[PROMPT]: Use the entries below and reproduce exactly the lines from the one containing "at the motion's" down to the one containing "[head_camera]", both of them included.

[Extracted records]:

▼

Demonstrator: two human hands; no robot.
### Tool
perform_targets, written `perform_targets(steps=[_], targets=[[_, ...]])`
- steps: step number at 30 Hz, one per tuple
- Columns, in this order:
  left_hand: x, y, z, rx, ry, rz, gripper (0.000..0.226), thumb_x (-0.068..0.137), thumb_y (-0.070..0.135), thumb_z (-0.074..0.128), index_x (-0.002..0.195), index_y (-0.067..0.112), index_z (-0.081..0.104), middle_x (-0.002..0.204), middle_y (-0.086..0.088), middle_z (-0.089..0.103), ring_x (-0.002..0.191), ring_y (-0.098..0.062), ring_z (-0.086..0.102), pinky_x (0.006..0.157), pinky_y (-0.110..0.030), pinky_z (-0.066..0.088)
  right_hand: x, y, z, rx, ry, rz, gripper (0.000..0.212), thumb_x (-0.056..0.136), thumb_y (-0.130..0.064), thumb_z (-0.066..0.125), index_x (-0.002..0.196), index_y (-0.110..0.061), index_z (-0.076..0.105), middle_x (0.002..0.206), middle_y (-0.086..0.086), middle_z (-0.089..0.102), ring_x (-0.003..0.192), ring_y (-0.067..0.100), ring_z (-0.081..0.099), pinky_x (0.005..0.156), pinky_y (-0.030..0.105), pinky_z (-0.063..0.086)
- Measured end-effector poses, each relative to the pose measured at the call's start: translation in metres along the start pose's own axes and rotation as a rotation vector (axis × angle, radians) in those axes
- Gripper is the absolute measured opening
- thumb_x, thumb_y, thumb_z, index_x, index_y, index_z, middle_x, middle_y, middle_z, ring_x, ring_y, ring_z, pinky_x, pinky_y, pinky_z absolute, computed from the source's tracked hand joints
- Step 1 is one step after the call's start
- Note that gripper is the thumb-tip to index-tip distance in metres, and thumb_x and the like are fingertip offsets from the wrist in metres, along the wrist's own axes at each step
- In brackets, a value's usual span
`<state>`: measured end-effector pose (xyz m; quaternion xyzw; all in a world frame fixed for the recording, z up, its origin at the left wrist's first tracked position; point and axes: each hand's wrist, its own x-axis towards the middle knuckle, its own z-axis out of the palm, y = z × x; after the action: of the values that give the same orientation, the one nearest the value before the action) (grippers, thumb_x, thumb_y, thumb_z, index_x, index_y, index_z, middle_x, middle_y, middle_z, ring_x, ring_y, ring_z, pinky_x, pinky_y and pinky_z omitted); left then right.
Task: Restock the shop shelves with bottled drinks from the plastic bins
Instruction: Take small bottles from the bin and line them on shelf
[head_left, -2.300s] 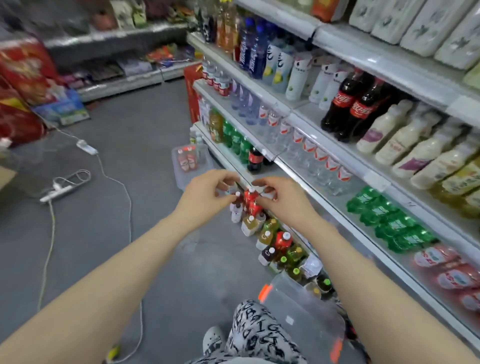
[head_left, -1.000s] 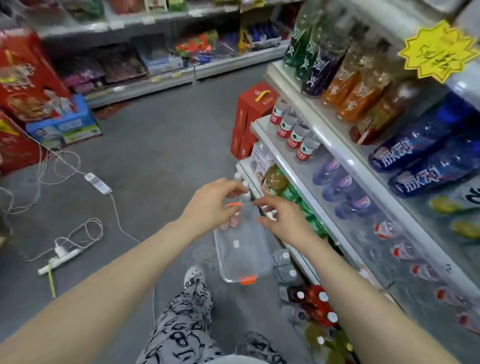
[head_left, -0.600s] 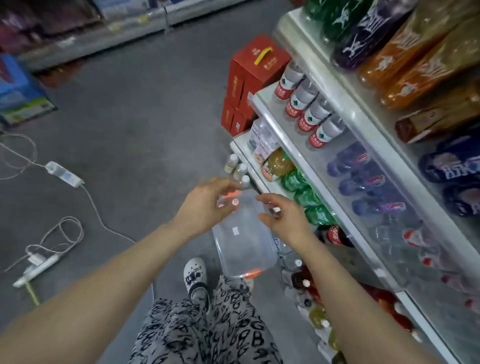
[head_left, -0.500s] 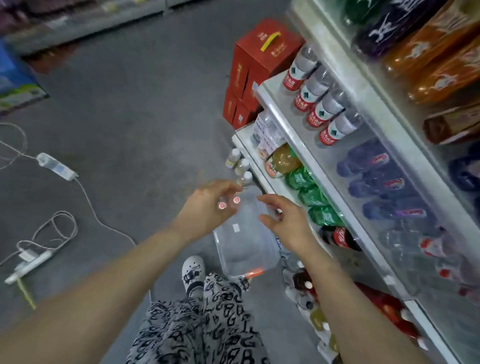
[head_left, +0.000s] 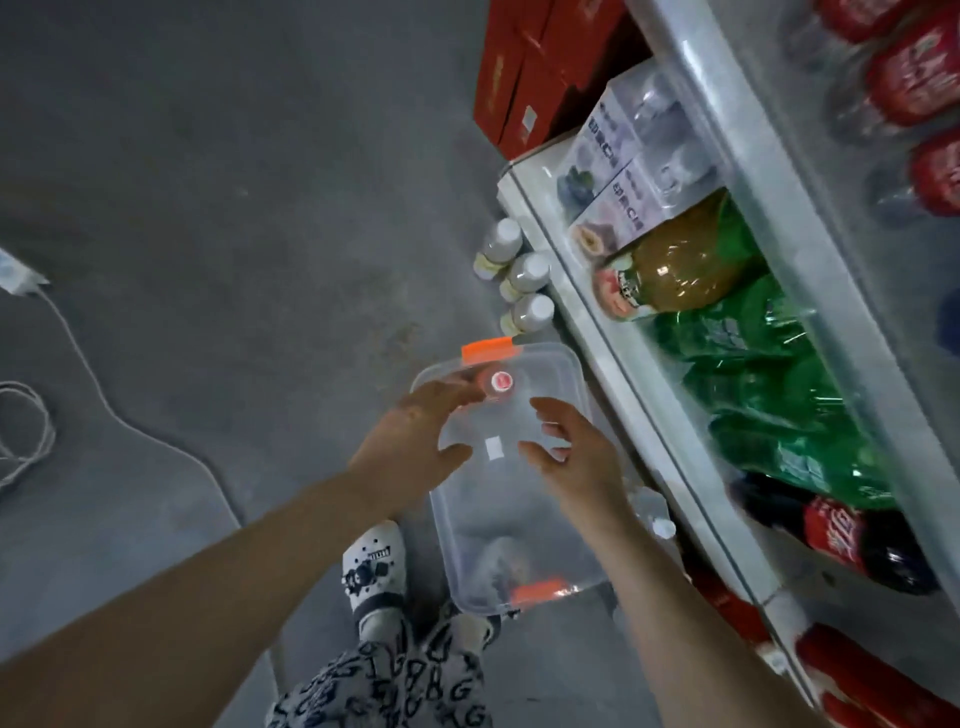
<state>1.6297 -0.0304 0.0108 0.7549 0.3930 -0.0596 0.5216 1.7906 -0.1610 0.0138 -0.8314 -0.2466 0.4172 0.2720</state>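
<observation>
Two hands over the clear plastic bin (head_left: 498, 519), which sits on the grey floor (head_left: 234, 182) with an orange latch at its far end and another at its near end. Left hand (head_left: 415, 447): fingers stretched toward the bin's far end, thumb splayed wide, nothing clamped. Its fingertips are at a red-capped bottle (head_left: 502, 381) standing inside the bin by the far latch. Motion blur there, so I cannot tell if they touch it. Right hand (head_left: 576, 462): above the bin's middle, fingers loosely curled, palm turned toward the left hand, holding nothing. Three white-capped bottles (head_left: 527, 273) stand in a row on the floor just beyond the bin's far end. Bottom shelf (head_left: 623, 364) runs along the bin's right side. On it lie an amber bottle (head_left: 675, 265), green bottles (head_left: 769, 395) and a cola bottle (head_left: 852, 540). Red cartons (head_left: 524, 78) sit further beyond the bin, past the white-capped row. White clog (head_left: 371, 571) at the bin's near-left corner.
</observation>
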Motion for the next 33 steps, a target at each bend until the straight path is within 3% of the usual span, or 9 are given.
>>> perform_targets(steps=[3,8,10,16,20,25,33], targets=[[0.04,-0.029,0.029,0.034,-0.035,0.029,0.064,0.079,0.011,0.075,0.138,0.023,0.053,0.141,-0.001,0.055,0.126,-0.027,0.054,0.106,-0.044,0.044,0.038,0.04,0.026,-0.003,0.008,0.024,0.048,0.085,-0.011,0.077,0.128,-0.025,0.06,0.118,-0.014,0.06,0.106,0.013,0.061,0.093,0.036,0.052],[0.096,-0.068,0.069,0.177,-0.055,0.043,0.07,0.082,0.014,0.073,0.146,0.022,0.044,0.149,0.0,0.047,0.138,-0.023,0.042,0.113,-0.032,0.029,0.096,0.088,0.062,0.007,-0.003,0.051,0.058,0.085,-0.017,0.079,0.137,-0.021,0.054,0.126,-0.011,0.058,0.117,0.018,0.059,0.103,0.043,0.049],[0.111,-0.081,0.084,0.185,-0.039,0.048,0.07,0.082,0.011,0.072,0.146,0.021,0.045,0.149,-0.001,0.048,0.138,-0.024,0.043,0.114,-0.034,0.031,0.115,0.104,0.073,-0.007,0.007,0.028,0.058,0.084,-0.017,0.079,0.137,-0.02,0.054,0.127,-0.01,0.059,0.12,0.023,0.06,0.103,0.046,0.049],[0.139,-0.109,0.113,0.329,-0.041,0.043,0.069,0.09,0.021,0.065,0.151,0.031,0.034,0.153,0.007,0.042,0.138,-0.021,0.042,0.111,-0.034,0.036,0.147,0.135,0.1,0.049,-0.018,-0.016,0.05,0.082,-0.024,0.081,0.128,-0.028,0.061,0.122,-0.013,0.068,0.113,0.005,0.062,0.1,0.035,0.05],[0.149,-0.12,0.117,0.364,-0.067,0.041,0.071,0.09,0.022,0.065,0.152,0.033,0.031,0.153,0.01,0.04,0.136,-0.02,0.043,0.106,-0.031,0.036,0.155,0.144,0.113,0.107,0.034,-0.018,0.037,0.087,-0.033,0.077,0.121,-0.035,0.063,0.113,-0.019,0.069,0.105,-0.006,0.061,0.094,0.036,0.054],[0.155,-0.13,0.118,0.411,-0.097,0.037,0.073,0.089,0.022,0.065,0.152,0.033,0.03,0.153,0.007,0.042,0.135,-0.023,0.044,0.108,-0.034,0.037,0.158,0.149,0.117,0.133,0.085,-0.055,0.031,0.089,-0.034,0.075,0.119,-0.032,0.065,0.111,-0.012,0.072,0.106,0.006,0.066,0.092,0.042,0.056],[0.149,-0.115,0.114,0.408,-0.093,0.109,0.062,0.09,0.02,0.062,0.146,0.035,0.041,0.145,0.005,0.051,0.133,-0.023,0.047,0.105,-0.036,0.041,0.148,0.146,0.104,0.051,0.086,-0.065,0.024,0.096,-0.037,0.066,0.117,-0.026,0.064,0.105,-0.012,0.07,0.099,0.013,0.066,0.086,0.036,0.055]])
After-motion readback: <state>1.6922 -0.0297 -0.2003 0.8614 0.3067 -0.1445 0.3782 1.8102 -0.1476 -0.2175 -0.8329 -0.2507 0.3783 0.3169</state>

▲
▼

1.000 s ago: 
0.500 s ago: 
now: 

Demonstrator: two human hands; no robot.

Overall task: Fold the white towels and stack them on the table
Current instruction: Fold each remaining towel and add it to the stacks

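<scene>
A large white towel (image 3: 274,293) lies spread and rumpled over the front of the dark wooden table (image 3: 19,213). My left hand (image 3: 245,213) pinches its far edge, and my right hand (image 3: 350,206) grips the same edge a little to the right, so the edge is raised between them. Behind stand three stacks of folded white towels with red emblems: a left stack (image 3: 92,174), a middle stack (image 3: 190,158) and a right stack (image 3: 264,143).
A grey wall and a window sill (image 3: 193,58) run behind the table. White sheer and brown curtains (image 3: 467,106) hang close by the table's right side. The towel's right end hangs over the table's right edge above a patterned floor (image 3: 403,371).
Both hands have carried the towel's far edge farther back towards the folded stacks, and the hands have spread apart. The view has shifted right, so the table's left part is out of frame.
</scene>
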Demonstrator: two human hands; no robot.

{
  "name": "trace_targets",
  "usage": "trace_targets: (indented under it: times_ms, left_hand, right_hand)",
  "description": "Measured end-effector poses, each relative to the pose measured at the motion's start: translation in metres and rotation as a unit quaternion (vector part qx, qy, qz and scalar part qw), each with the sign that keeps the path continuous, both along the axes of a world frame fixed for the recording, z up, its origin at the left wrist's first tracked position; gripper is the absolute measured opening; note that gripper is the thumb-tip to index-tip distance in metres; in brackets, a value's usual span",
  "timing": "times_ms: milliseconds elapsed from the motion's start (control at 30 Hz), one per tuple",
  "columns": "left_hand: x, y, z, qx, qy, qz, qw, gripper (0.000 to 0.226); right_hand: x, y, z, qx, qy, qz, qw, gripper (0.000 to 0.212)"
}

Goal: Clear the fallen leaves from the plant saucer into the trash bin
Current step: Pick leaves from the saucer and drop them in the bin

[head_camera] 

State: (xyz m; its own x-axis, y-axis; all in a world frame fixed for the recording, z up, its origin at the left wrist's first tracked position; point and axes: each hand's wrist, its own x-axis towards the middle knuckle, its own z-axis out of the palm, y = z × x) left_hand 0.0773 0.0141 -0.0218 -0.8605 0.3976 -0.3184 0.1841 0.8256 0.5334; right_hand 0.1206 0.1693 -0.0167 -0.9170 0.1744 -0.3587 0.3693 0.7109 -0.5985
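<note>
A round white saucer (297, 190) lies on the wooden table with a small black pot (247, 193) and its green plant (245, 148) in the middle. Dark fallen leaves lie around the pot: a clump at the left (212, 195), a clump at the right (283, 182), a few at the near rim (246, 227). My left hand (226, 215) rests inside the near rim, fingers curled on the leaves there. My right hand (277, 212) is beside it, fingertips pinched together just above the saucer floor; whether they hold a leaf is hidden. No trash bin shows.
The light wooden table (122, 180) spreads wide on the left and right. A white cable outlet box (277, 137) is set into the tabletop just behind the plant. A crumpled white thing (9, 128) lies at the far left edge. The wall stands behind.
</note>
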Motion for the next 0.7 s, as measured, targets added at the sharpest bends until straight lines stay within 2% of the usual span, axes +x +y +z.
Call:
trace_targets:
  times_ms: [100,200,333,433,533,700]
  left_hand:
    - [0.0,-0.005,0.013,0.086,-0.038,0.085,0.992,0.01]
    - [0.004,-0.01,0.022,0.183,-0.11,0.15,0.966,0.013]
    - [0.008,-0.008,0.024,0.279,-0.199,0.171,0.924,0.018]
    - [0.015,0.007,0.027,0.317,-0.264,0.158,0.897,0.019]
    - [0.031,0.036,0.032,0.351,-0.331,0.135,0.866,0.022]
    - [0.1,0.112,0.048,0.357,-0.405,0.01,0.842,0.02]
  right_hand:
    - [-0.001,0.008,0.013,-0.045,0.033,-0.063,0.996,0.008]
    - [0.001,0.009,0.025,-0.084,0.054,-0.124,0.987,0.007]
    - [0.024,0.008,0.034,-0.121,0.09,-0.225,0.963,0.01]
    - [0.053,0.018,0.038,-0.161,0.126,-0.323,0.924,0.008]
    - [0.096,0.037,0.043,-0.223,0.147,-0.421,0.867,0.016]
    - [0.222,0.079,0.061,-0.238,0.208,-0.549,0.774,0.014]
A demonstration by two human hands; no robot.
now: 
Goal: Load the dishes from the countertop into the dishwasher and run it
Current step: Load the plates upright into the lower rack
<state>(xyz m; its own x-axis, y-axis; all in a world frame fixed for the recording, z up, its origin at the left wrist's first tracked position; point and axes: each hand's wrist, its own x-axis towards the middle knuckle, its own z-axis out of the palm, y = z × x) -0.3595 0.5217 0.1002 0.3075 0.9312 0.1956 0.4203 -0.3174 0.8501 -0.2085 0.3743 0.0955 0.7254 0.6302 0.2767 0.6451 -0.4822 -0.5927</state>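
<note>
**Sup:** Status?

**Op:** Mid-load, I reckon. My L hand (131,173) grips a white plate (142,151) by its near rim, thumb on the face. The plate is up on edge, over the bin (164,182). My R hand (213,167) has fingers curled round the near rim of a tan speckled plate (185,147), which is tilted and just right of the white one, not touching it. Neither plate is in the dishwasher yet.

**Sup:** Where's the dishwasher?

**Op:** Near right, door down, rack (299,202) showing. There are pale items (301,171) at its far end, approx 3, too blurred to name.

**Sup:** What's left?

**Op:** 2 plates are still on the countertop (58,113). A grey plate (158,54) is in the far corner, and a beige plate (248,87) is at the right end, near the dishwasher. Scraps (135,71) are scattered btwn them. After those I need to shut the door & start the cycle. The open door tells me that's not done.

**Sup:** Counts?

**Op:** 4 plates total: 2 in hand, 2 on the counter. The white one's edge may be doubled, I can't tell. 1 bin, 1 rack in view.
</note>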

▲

[SOLUTION TO THIS EXERCISE]:
  "description": "Measured end-effector poses, each relative to the pose measured at the motion's start: translation in metres and rotation as a unit quaternion (vector part qx, qy, qz and scalar part qw), each with the sign that keeps the path continuous, both along the axes of a world frame fixed for the recording, z up, its origin at the left wrist's first tracked position; gripper is the absolute measured opening; note that gripper is the thumb-tip to index-tip distance in metres; in brackets, a value's usual span",
  "timing": "times_ms: milliseconds elapsed from the motion's start (control at 30 Hz), one per tuple",
  "columns": "left_hand: x, y, z, qx, qy, qz, qw, gripper (0.000 to 0.226); right_hand: x, y, z, qx, qy, qz, qw, gripper (0.000 to 0.212)"
}

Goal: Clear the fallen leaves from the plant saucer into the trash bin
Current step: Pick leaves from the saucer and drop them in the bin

[head_camera] 

The exercise was answered completely.